● **Raw data**
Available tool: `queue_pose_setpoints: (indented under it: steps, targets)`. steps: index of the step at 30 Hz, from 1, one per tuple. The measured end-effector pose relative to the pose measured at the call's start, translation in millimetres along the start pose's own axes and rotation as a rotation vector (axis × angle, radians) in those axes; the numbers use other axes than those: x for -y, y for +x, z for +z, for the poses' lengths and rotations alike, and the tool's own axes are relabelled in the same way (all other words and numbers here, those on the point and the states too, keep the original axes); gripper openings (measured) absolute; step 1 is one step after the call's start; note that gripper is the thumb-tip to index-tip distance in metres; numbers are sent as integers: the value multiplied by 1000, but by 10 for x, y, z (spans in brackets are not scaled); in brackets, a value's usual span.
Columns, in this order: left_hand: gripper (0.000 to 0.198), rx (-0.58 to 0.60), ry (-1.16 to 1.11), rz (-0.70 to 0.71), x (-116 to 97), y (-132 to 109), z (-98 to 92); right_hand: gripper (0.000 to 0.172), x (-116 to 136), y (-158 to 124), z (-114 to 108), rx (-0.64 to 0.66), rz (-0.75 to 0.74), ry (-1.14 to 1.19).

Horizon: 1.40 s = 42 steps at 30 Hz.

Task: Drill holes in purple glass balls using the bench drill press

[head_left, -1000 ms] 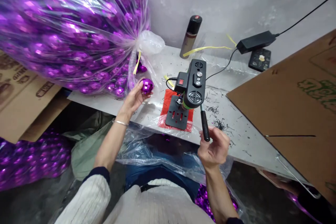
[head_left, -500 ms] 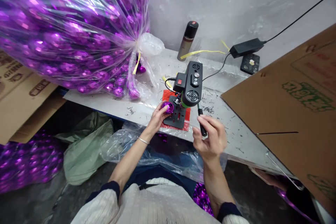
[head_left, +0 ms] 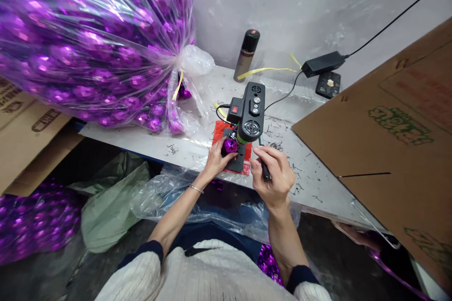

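My left hand pinches a faceted purple ball and holds it on the black base plate under the head of a small black bench drill. My right hand is wrapped round the drill's black lever handle, on the machine's right side. A red cloth lies under the base plate. The drill bit is hidden behind the machine head.
A big clear bag of purple balls fills the table's left. A spray can, a power adapter and yellow ties lie at the back. A cardboard sheet leans at the right. Dark shavings litter the tabletop.
My left hand carried the purple ball from beside the bag to under the drill head. My right hand closed on the lever handle and brought it down.
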<state>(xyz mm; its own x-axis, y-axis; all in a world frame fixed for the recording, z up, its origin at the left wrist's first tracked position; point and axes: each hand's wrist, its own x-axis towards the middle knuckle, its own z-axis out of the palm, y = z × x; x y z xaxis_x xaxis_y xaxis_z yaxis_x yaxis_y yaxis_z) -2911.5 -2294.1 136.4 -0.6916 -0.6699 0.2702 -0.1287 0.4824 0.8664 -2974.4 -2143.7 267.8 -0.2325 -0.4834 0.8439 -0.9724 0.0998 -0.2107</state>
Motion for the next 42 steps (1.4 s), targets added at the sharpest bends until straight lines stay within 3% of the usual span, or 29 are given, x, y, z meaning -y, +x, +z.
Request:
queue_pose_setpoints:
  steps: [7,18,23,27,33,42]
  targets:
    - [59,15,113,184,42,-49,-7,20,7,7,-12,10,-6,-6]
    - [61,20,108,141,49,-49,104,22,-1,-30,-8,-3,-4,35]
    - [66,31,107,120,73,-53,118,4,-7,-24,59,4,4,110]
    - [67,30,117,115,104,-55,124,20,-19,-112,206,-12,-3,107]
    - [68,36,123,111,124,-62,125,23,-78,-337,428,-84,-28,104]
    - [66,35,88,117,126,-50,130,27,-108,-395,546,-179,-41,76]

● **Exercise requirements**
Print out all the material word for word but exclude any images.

● **Exercise result**
Available tool: `queue_pose_setpoints: (indented under it: steps, targets)`. steps: index of the step at 30 Hz, from 1, one per tuple. The measured end-effector pose relative to the pose measured at the call's start, translation in millimetres along the start pose's own axes and rotation as a rotation vector (axis × angle, radians) in those axes; the numbers use other axes than those: x for -y, y for +x, z for +z, for the poses' lengths and rotations alike, and the tool's own axes are relabelled in the same way (all other words and numbers here, those on the point and the states too, keep the original axes); gripper openings (measured) absolute; step 1 is one step after the call's start; note that gripper is the thumb-tip to index-tip distance in metres; numbers are sent as integers: the value multiplied by 1000, but by 10 for x, y, z (spans in brackets are not scaled); in brackets, a value's usual span.
Columns, in this order: left_hand: gripper (0.000 to 0.198), rx (-0.58 to 0.60), ry (-1.16 to 1.11), rz (-0.70 to 0.71), x (-116 to 97), y (-132 to 109), z (-98 to 92); right_hand: gripper (0.000 to 0.172), x (-116 to 136), y (-158 to 124), z (-114 to 108), rx (-0.64 to 0.66), rz (-0.75 to 0.74), ry (-1.14 to 1.19).

Horizon: 1.40 s = 42 steps at 30 Hz.

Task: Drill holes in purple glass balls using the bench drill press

[head_left, -1000 ms] 
[head_left, -500 ms] 
[head_left, +0 ms] 

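My left hand pinches a faceted purple ball and holds it on the black base plate under the head of a small black bench drill. My right hand is wrapped round the drill's black lever handle, on the machine's right side. A red cloth lies under the base plate. The drill bit is hidden behind the machine head.
A big clear bag of purple balls fills the table's left. A spray can, a power adapter and yellow ties lie at the back. A cardboard sheet leans at the right. Dark shavings litter the tabletop.
My left hand carried the purple ball from beside the bag to under the drill head. My right hand closed on the lever handle and brought it down.
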<state>(xyz mm; its own x-axis, y-axis; all in a world frame fixed for the recording, z up, its origin at the left wrist's first tracked position; point and axes: each hand's wrist, its own x-axis towards the middle knuckle, its own z-axis out of the palm, y = z × x; x y z xaxis_x xaxis_y xaxis_z yaxis_x yaxis_y yaxis_z) -2911.5 -2294.1 136.4 -0.6916 -0.6699 0.2702 -0.1287 0.4824 0.8664 -2974.4 -2143.7 267.8 -0.2325 -0.4834 0.8439 -0.9724 0.0998 -0.2107</state>
Motion for the next 42 steps (1.4 s), targets added at the sharpest bends until straight lines stay within 3% of the usual span, or 29 are given, x, y, z meaning -y, +x, +z.
Request:
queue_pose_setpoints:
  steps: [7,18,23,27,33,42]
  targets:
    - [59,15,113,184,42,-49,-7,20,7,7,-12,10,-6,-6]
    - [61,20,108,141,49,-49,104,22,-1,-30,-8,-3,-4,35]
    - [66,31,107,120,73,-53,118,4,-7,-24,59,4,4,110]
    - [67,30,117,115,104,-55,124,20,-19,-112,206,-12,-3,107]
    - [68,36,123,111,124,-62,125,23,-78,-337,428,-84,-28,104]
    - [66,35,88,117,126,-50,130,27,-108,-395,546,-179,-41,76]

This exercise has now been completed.